• Aim of the task:
The entries below contain a line with "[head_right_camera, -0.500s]" and a line with "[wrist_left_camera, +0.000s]". Retype exactly everything from the first down to the second, both included, and nothing else.

• Supplied records:
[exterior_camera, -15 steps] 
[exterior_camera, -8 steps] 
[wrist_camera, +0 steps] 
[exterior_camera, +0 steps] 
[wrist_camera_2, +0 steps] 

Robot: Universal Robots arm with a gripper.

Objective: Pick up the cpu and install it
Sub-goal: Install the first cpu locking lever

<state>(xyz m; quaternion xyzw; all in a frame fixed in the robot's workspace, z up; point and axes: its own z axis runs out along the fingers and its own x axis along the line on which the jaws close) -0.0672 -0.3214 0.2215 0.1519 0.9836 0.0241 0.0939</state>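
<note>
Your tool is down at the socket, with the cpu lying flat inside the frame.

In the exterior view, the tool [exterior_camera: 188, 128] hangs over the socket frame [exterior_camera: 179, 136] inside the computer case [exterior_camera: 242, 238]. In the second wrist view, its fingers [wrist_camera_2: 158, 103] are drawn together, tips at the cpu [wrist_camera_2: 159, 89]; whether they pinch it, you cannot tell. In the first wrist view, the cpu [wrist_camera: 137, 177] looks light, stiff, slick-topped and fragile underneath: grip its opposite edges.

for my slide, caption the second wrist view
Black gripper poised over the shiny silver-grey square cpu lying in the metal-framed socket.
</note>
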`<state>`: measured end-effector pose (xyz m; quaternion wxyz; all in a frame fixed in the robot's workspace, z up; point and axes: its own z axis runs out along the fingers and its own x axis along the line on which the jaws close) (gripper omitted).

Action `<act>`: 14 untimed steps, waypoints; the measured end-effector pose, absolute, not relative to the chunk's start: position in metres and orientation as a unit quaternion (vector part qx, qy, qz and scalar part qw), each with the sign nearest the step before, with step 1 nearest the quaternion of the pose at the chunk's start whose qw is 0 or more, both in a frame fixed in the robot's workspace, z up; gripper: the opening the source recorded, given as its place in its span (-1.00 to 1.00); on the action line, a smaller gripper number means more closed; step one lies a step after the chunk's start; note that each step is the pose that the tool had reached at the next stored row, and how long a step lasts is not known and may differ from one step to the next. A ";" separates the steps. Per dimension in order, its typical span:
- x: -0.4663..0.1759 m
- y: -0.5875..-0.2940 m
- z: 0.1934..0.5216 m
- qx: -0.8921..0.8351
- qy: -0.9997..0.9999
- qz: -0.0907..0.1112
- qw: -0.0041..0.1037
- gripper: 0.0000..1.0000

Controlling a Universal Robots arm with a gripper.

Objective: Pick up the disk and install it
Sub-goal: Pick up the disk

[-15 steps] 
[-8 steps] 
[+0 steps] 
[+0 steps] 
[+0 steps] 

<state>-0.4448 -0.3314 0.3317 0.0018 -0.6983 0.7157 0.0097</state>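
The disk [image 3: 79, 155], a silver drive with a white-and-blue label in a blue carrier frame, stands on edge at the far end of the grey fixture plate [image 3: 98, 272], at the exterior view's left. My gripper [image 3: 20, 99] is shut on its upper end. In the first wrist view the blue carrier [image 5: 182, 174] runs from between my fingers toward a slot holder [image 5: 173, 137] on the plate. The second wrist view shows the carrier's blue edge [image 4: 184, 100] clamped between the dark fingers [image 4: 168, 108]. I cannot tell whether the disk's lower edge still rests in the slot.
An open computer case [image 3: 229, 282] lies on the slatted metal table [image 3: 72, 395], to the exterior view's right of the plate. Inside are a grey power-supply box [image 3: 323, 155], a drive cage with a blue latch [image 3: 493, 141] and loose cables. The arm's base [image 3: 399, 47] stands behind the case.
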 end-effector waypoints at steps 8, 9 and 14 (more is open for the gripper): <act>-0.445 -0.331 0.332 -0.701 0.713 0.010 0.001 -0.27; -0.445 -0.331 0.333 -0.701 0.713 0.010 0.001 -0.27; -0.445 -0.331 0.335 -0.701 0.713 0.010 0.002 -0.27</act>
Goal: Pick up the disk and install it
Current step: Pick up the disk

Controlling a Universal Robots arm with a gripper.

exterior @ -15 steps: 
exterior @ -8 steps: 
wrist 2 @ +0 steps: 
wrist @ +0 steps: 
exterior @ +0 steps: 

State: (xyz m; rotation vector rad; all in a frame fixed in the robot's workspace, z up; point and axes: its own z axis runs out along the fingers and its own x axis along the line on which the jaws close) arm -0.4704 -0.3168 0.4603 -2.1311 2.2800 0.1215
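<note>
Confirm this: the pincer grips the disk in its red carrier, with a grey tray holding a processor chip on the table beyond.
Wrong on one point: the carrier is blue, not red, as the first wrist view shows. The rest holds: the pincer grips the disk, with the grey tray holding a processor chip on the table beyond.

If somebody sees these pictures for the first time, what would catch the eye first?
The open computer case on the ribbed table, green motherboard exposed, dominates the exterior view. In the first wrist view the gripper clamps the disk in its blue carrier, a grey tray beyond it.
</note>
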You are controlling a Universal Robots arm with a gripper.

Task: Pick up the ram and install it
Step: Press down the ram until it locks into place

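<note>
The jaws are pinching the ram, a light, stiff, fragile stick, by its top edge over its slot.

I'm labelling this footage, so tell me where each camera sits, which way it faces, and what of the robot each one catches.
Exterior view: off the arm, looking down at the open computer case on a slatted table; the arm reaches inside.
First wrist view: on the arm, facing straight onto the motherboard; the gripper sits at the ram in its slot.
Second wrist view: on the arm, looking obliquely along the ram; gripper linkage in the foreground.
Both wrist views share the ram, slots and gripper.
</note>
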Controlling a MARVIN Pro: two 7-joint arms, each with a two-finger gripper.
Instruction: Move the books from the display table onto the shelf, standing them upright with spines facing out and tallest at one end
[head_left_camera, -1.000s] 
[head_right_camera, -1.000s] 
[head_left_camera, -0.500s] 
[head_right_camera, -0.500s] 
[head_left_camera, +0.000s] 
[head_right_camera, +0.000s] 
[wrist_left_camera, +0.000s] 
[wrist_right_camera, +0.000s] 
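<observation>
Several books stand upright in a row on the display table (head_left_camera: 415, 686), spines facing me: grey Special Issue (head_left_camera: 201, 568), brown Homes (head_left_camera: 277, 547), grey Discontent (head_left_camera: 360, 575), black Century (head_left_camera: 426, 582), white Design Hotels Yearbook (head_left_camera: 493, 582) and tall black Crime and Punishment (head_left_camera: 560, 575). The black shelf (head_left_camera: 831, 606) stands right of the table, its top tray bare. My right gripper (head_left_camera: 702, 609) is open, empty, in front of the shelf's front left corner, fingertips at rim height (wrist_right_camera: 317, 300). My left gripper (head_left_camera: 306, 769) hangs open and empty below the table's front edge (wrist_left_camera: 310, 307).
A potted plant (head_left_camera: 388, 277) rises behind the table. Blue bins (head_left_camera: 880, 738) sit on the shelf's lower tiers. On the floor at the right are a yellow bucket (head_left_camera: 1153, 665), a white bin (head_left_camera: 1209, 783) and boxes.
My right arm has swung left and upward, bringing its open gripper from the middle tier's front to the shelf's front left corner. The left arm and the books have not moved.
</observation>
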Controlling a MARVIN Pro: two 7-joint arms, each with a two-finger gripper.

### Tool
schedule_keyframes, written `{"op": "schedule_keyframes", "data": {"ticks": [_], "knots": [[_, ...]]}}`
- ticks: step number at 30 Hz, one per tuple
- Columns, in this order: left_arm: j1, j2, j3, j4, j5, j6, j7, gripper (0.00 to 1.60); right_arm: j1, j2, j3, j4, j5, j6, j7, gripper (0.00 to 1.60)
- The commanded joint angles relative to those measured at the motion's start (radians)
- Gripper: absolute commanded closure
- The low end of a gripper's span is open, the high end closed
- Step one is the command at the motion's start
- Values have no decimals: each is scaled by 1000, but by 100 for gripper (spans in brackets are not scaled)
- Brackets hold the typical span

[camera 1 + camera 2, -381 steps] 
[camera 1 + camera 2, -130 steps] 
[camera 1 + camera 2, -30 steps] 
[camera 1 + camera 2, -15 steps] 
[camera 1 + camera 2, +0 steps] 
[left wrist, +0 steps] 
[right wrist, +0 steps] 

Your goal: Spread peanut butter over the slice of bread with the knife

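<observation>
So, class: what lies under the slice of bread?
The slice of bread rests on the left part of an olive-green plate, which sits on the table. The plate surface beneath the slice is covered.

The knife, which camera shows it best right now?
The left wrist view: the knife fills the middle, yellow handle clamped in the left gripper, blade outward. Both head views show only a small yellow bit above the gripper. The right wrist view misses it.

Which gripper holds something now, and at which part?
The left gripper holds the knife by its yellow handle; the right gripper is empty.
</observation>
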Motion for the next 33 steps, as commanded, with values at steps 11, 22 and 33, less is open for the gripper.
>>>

• Reply:
[head_right_camera, -0.500s] 
[head_left_camera, +0.000s] 
[head_right_camera, +0.000s] 
[wrist_left_camera, +0.000s] 

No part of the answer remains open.